-- What the exercise asks --
For this exercise, retype each line of the material below verbatim and omit any picture.

-- Data below --

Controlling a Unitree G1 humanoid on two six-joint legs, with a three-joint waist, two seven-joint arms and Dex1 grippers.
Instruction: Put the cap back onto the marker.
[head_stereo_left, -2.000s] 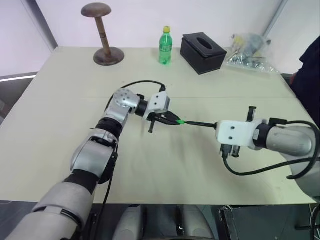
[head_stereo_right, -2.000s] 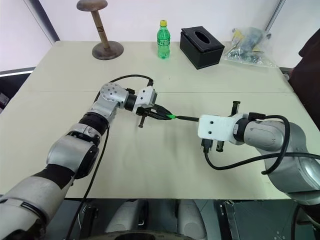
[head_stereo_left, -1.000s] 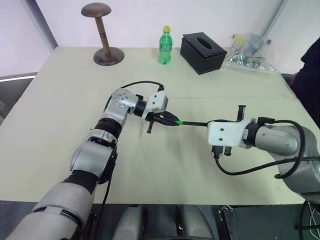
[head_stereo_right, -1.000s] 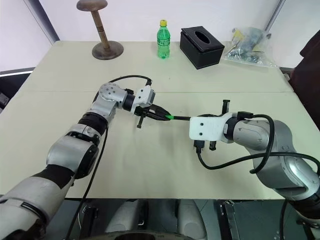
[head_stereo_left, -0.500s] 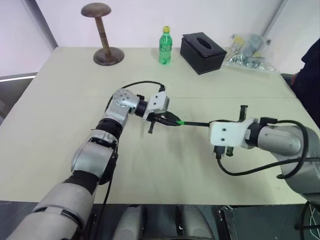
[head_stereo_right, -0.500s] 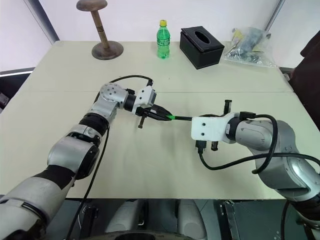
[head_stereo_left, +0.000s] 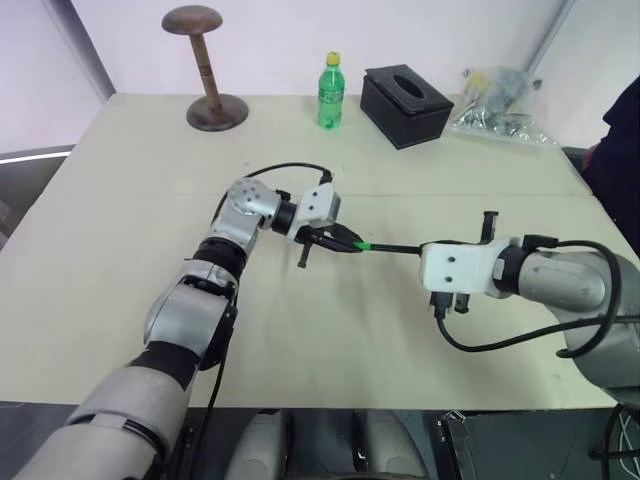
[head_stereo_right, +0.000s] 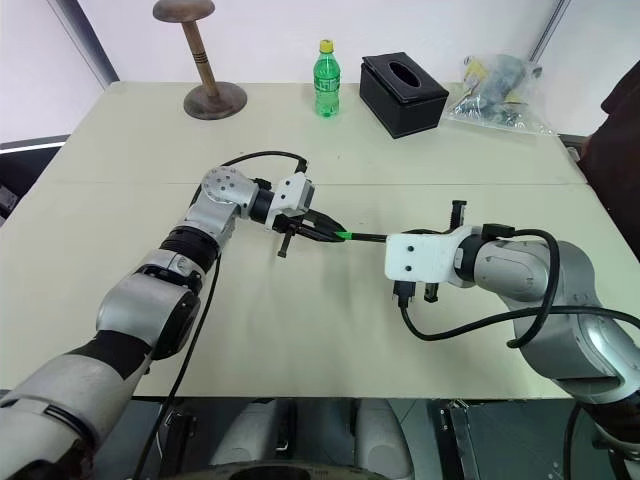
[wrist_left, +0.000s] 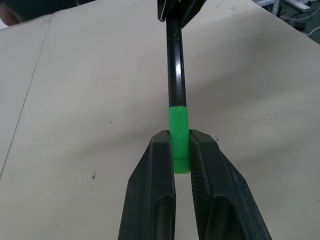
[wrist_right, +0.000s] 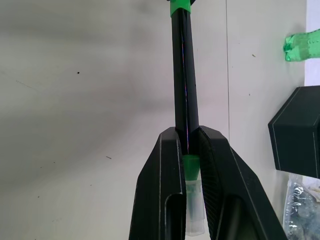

-- Expected answer --
Controlling a Unitree G1 humanoid on two six-joint legs, with a three-joint waist, two seven-joint arms and Dex1 grippers.
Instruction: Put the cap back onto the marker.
[head_stereo_left, -2.000s] 
[head_stereo_right, -2.000s] 
[head_stereo_left, -1.000s] 
[head_stereo_right, -1.000s] 
[head_stereo_left, -0.500s] 
[head_stereo_right, -0.500s] 
[head_stereo_left, +0.000s] 
[head_stereo_right, +0.000s] 
[wrist_left, +0.000s] 
[wrist_right, +0.000s] 

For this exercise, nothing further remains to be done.